Sloan released his opening statement, in which he criticizes his predecessor’s reaction to the company’s fraudulent sales practices:
“When my predecessor testified here last year, we had not fully grappled with the damage the sales practices scandal had done to our customers, our team members, and their trust in the bank,” Sloan plans to tell the Senate Banking Committee, according to his prepared testimony.
“So let me be very clear about this: I am deeply sorry for letting down our customers and team members. . . . When the challenges at Wells Fargo demanded decisive action, the bank’s leaders acted too slowly and too incrementally. That was unacceptable.”

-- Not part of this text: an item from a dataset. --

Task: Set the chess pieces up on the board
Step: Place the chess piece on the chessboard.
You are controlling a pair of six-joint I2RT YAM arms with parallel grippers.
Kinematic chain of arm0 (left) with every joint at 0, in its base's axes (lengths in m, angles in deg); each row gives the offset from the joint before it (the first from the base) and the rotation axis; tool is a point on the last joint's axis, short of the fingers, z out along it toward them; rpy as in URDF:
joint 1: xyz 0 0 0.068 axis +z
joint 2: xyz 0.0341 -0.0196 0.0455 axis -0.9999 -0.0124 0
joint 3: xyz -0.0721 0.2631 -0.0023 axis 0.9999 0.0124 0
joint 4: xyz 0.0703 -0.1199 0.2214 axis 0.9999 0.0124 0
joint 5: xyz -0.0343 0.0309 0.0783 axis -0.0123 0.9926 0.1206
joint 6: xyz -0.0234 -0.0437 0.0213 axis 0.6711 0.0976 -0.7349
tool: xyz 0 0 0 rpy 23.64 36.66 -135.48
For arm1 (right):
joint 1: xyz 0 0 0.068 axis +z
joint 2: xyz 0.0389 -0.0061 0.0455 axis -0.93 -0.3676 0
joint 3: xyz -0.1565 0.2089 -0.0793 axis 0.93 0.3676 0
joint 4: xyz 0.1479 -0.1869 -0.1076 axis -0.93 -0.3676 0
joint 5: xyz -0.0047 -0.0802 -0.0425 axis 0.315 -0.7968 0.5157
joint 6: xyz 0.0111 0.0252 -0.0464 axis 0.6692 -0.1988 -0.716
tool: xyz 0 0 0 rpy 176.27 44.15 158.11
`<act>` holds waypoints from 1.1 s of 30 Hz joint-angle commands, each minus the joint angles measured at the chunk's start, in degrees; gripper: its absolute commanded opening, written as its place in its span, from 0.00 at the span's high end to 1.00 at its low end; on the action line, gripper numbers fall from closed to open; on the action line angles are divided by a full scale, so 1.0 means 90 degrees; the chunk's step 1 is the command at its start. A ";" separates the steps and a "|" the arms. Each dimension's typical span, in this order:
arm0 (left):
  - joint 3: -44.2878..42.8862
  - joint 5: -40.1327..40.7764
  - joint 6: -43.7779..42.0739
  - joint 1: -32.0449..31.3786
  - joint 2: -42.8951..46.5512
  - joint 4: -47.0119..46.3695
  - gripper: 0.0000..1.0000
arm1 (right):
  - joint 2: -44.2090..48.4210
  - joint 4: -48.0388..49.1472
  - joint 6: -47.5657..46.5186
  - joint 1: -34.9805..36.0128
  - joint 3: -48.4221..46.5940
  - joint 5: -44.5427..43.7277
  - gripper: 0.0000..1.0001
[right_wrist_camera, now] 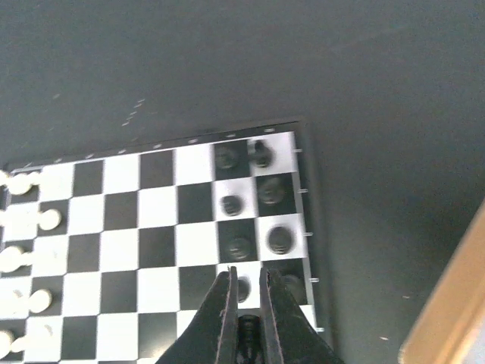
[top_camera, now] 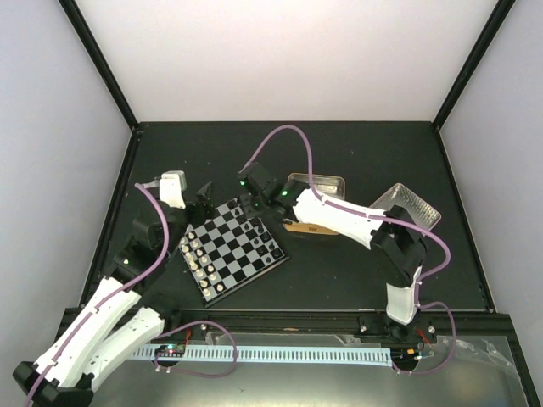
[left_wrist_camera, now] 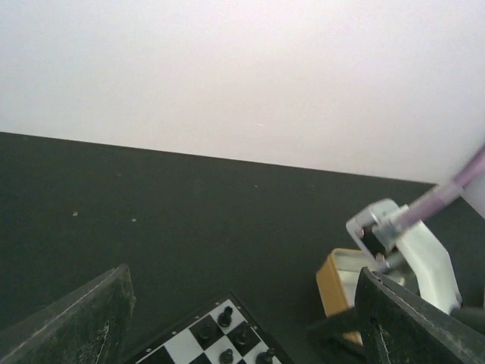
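The board (top_camera: 222,229) lies at the table's middle left, turned at an angle. Black chess pieces (top_camera: 259,231) fill its right-hand rows, and cream-white pieces (top_camera: 199,264) line its left edge. My right gripper (right_wrist_camera: 246,282) hovers over the black rows, shut on a small black chess piece (right_wrist_camera: 248,334) pinched between its fingers. Several black pieces (right_wrist_camera: 280,240) stand on the squares just ahead of it. My left gripper (left_wrist_camera: 246,334) hangs open and holds nothing, just off the board's far corner (left_wrist_camera: 186,343), where three black pieces (left_wrist_camera: 225,316) show.
A gold-rimmed tin (top_camera: 322,182) sits behind the right arm, with its silver lid (top_camera: 416,208) further right. In the left wrist view the tin (left_wrist_camera: 335,284) and the right arm's wrist (left_wrist_camera: 413,246) are at the right. Black frame rails edge the table.
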 commanded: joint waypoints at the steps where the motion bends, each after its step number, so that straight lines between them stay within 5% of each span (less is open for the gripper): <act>1: 0.0067 0.0843 0.0273 0.0060 0.0290 0.0156 0.18 | -0.0325 -0.0209 -0.0525 0.0330 -0.0231 0.0047 0.97; 33: 0.0146 0.1074 0.0330 0.0058 0.0417 0.0175 0.16 | -0.1428 -0.0580 -0.0899 0.0836 -0.0290 -0.0107 0.95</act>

According to analysts, Sloan will very much be attempting to save his job as several in the Senate, including Elizabeth Warren, have called for the entire board of directors to be removed for what has been called a long-running patter of misconduct.
“This is really just about whether management can survive and how much extra the bank will have to pay in the next several years to handle the higher compliance expectations that are coming,” Jaret Seiberg, an analyst with Cowen and Co.’s Washington Research Group, said in a recent report, according to The Washington Post.
There have been renewed calls for punishment against Wells Fargo after the company admitted that the number of fake accounts was nearly 3.5 million, instead of the 2 million originally reported, and some customers who were saddled with unwanted auto insurance had their vehicles repossessed.